> _Task to complete_
If a line of the data below contains the string "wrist", copy it into your answer.

::::

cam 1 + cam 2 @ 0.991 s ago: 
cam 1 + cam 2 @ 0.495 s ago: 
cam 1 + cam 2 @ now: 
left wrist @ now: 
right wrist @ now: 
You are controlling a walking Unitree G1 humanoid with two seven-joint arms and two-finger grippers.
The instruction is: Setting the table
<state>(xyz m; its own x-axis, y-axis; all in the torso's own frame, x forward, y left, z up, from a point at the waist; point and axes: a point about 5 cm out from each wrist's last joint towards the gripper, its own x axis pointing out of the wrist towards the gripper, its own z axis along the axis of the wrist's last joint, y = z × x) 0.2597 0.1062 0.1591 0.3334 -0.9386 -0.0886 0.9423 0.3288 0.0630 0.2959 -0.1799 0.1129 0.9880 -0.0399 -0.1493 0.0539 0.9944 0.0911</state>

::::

> _Completed task_
left wrist @ now: 
right wrist @ now: 
<state>(xyz m; its own x-axis, y-axis; all in the torso's own frame, x forward, y left, z up, from a point at the waist; point and axes: a point about 5 cm out from each wrist's last joint towards the gripper, its own x axis pointing out of the wrist towards the gripper, its own z axis along the axis of the wrist's last joint, y = z × x) 0.2597 0.1062 0.1591 0.3334 -0.9386 -0.0886 0.9423 0.3288 0.0630 0.2959 -0.1799 0.1129 0.9880 -0.0399 -0.1493 0.0539 0.9944 0.0911</state>

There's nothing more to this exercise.